Continuing the discussion from Wait, The Safe Network CAN'T Be Used As A VPN?:
Warren’s post raised some interesting questions that have been touched on in other threads in other categories. Topic is left as uncategorised because we don’t seem to have a suitable category for it
From my understanding of the dynamics in the communications/processing the overall speed of the system/network is determined by a few aspects while the other areas are miniscule in comparison. The discussion has to rely in part on previous assurances from the dev team while other areas rely on physics.
Please leave quantum physics/computing as theoretical as no one has them for the foreseeable future, and yes these would make SAFE almost instantaneous as it would most communications protocols/systems.
In my understanding the areas that have greatest affect on speed
Speed of light and resulting speed in wire/fibre
The time required to send data around the world will probability slow down the network the 2nd most. We know that there will be many hops for any chunk/SD to be sent from vaults to the requester. We also know that each hop is between close nodes in XOR space, can mean any physical distance.
It would not be unreasonable to assume that any transfer will involve hops between continents. In a true XOR space system it is expected that for even population distribution the average hop would be 1/4 way around the world. BUT the major internet population areas are USA and the EU. Asia/India are catching up fast. So the average distance for the next couple of years is more likely to be reasonably less. Lets use an overall average of 4,000kM using USA/EU as the major users of SAFE for the near future.
At 4,000kM and speed of light in a medium/repeaters approx 1/2 speed in a vacuum, we see that average delay is going to be 26 milli Seconds one way and handshaking requires at least 3 transmissions giving approx 80mSecs delay when sending a packet.
With large packets a 1MB chink may require 2 or 3 packets to the time is approx 80mSec delay for handshake and 3*26mSec for each packet. Thus approx 160mSec delay for each chunk due to electrical/light delay.
Data Rate
This is the second component in the communications delay issue and the major factor in the delay. A packet is not usable until it is fully received and checksum verified. In simple terms the real lag is the speed of the physical electrical/light layer and time required to receive the whole block over the physical layer.
With the current internet we can relay on the connecting backbone communications being greater than any ISP<–>Customer link and will not be significant.

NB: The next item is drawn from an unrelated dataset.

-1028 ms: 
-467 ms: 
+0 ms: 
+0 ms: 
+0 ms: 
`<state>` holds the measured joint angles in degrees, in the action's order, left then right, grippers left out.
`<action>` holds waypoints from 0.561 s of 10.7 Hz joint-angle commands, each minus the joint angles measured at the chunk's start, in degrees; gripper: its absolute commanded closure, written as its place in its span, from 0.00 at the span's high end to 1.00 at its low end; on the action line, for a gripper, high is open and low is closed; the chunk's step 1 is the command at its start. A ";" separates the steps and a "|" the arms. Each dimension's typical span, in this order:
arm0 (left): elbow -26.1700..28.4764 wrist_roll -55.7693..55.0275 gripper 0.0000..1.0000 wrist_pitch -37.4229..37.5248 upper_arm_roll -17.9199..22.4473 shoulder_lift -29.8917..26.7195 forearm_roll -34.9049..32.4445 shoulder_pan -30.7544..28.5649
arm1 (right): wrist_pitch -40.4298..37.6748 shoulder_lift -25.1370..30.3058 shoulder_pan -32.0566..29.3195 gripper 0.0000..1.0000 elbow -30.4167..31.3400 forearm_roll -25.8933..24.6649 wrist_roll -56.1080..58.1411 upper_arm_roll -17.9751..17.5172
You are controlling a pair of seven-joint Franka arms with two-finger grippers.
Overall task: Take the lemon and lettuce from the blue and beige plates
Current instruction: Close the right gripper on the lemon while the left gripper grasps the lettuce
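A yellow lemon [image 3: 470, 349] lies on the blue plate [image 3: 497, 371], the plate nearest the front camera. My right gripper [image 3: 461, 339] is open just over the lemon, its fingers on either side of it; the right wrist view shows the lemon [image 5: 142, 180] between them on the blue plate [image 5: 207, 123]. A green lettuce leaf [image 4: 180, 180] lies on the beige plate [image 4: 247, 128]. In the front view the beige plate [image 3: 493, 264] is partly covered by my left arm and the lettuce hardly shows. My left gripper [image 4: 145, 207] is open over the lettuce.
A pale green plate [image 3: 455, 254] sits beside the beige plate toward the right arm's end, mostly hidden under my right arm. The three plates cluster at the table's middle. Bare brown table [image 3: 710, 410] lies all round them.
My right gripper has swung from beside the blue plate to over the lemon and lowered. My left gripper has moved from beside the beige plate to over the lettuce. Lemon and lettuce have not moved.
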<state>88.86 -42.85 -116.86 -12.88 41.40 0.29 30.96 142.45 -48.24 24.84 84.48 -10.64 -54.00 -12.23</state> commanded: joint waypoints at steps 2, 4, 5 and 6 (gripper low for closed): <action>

For sender & receiver having a 10MBit/Sec UP/Down link, the data rate delay for a 1MB chunk is approx 0.8 seconds. The delay will be controlled by slowest of the senders UP link speed and the receiver’s Down link speed.
Internet congestion
Some countries have “international” congestion due to the lack of adequate undersea links.
Many/most ISPs have congestion issues.
Most of congestion occurs during “peak” times
This will slow down packets across the internet by an indeterminate amount. Sometimes a few milli seconds and sometimes hundreds of milli seconds
SAFE Routing
Unsure at this time, I just don’t know the dynamics that will be required to successfully connect two nodes together. But it is assumed that the equivalent of one/few hop(s) will be required sometimes.

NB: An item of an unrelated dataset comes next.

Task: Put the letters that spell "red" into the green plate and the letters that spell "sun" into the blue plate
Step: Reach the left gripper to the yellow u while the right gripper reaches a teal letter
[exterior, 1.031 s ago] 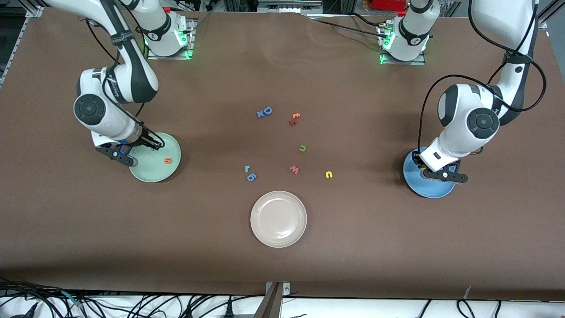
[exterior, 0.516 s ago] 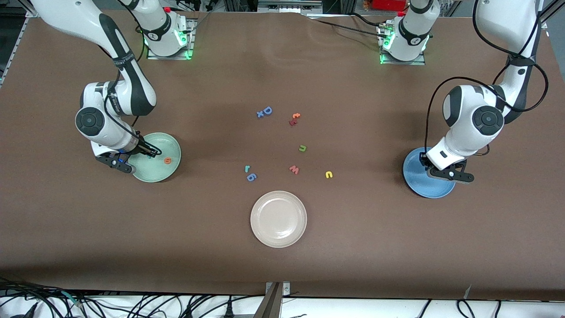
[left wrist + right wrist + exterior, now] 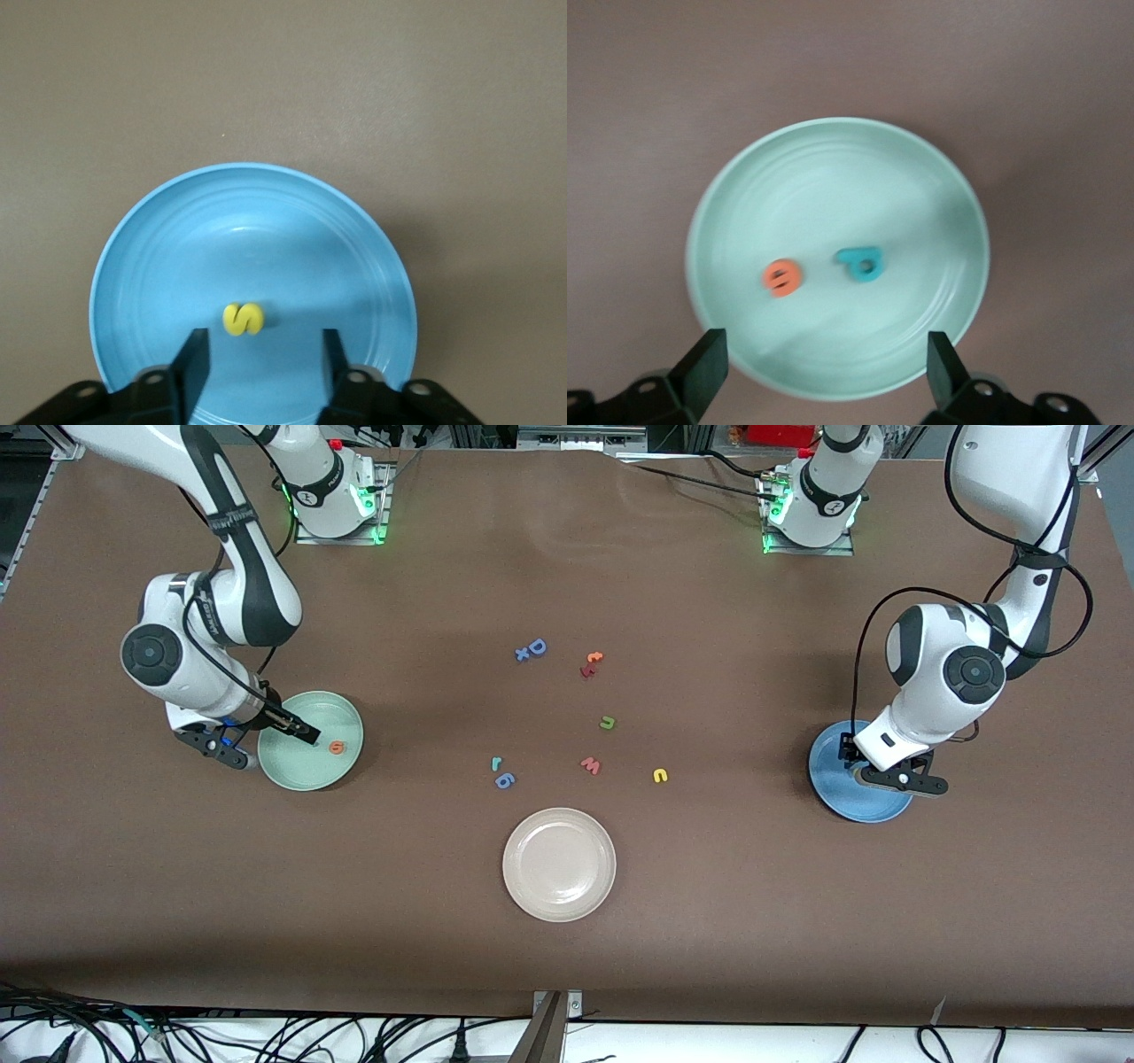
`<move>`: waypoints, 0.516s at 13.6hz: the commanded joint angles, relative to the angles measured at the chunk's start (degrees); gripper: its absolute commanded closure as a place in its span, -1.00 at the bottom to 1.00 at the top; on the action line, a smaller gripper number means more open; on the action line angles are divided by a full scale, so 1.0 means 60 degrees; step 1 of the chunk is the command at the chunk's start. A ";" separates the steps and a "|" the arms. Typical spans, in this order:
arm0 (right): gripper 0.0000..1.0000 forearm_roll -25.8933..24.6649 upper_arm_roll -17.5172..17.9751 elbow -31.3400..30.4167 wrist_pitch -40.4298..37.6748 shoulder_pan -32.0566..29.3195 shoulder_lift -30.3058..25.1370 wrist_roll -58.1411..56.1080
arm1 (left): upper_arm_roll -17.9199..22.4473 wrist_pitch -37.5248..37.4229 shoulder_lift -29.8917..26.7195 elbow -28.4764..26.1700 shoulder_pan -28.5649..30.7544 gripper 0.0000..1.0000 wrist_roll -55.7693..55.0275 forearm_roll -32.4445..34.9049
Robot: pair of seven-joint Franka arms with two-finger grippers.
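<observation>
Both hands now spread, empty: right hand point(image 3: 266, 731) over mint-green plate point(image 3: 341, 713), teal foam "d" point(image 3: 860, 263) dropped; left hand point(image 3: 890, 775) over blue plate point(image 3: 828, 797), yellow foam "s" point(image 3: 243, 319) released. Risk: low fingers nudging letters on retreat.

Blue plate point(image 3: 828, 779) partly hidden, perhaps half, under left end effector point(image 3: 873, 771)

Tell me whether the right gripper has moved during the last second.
Yes. The right gripper shifted from over the green plate toward its rim at the right arm's end.

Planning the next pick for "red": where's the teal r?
The teal r lies on the table beside the blue 6-shaped piece, farther from the front camera than the beige plate.
</observation>
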 commanded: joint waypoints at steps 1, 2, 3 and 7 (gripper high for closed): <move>-0.99 0.0304 0.0895 0.0662 -0.0227 0.0168 0.0203 0.2067 | -0.0538 -0.0183 0.0035 0.0365 -0.0019 -1.00 -0.0117 -0.1159; -0.99 0.0304 0.1189 0.0985 -0.0198 0.0299 0.0408 0.2757 | -0.0787 -0.0213 0.0035 0.0438 -0.0107 -1.00 -0.0524 -0.1528; -0.99 0.0246 0.1337 0.1293 -0.0154 0.0518 0.0671 0.3141 | -0.1051 -0.0199 0.0079 0.0439 -0.0325 -1.00 -0.1282 -0.1604; -0.99 0.0158 0.1324 0.2144 0.1057 0.1704 0.1974 0.3976 | -0.2005 -0.0184 0.0678 0.1388 -0.0970 -1.00 -0.3865 -0.1576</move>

Areas with low impact on speed
Processor - most work in hops is data movement which is very fast (micro seconds)
Other Hardware - This works in nano seconds speeds and requires little work.

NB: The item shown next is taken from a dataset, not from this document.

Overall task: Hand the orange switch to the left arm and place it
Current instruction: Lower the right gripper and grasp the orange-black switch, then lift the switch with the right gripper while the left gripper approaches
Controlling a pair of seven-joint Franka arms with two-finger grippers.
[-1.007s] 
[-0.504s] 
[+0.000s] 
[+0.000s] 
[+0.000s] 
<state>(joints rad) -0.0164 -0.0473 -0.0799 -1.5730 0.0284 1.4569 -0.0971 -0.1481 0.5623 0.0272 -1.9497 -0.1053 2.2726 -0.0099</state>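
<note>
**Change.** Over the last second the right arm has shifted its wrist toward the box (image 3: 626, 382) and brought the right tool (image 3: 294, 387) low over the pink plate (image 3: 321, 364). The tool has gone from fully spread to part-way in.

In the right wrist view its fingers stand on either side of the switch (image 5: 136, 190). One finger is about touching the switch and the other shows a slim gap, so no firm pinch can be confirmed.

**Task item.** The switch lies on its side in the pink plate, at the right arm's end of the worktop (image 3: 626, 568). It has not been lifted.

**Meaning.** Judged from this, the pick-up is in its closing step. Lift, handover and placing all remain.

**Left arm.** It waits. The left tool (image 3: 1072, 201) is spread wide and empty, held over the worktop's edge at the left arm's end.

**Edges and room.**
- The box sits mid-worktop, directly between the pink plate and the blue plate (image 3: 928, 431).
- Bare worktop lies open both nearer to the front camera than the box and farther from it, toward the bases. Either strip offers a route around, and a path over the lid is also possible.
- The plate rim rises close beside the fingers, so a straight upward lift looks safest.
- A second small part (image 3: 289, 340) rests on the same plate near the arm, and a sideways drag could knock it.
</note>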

When data reconstruction (decryption) OR Node processing (decisions) occur the processor has more work to do, but we have been assured that this will be low as one would expect from decrypting and decision making. Expect less than a couple of milli seconds per chunk on a PC
Routing processing, minimal - realise that PCs are already routing data when communicating on the net.
Summary
In my opinion using the analysis above the delays (lag) from the communication medium and passing chunks/data from one node to the next many times to get a chunk/data from vault to receiver is by and far the determining factor for the speed of the network.
Processor & hardware speeds play only a minor part in the delay equation. It is in terms of microseconds compared to milliseconds per hop. The largest processor/hardware delay will be the en/decrypting of the data at the client machine, but on modern processors that will still be much much less than even one average hop distance delay.
For each hop using fast connections 10MBit/s upload we can see that the average expected delay will be on the order of (take 0mSec congestion delay)
150 mSecs + 800 mSecs + (max) 1 mSec + 0 mSec ~= 950mSec (ave per hop)
link delay + transfer delay + H/W processor + congestion
For a network requiring 5 hops per chunk the delays can be expected (for a USA/EU person) to be on the order of 4.5 - 5 seconds for the first chunk. Chunks can be in parallel so ~5 seconds for 1MB or 1GB The Hardware contributes about 10 mSecs in the whole delay. 1 in 400 (0.25%)
Caching allows often used chunks to have less hops.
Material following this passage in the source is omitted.